YOUR TASK:
Copy out the data exactly, leaving the pictures behind.

INFORMATION PROVIDED:
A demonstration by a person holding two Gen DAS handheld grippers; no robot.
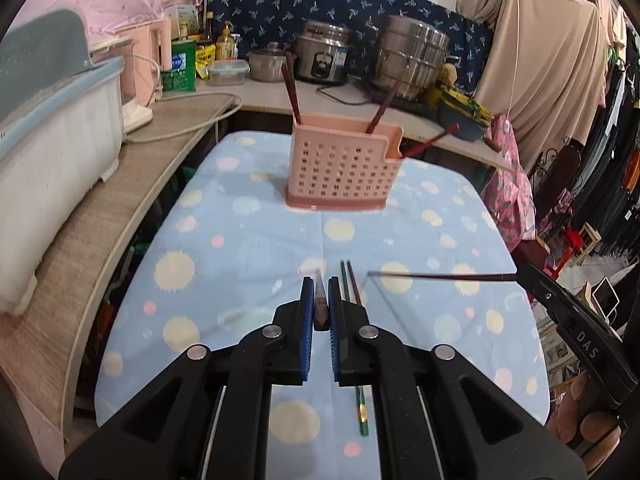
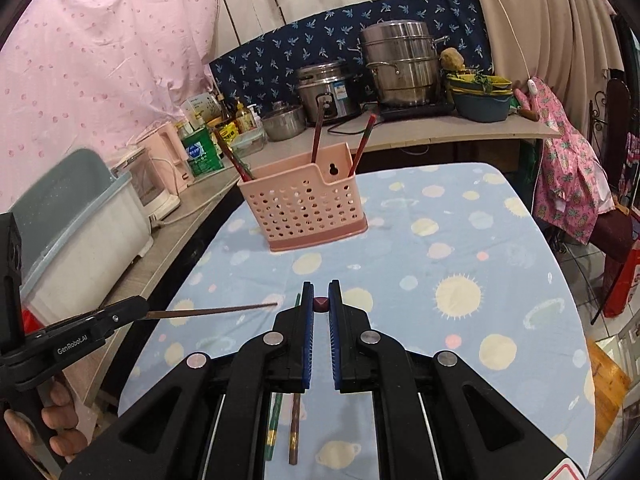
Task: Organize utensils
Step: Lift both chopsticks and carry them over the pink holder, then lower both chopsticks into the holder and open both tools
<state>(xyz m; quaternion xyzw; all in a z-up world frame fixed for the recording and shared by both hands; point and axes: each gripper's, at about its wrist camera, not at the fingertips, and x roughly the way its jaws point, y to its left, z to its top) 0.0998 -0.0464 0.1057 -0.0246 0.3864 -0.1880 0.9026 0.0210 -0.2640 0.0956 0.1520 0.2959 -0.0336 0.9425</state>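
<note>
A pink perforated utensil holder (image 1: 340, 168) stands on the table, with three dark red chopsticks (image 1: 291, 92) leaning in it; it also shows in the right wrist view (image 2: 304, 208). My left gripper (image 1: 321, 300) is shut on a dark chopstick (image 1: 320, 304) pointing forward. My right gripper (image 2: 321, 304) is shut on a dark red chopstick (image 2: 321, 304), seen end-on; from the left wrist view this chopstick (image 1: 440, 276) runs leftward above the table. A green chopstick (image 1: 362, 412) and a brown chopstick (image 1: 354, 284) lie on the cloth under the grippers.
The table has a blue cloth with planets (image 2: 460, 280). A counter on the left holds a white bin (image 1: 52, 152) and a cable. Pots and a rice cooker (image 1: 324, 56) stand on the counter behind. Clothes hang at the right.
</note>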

ANSWER TO THE PROBLEM:
A demonstration by a person holding two Gen DAS handheld grippers; no robot.
Task: Organize utensils
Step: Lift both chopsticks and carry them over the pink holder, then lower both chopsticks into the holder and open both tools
<state>(xyz m; quaternion xyzw; all in a z-up world frame fixed for the recording and shared by both hands; point and axes: each gripper's, at about its wrist camera, not at the fingertips, and x roughly the way its jaws point, y to its left, z to its top) 0.0998 -0.0464 0.1057 -0.0246 0.3864 -0.1880 0.9026 0.0210 -0.2640 0.0956 0.1520 0.2959 -0.0336 0.9425</state>
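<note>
A pink perforated utensil holder (image 1: 340, 168) stands on the table, with three dark red chopsticks (image 1: 291, 92) leaning in it; it also shows in the right wrist view (image 2: 304, 208). My left gripper (image 1: 321, 300) is shut on a dark chopstick (image 1: 320, 304) pointing forward. My right gripper (image 2: 321, 304) is shut on a dark red chopstick (image 2: 321, 304), seen end-on; from the left wrist view this chopstick (image 1: 440, 276) runs leftward above the table. A green chopstick (image 1: 362, 412) and a brown chopstick (image 1: 354, 284) lie on the cloth under the grippers.
The table has a blue cloth with planets (image 2: 460, 280). A counter on the left holds a white bin (image 1: 52, 152) and a cable. Pots and a rice cooker (image 1: 324, 56) stand on the counter behind. Clothes hang at the right.
</note>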

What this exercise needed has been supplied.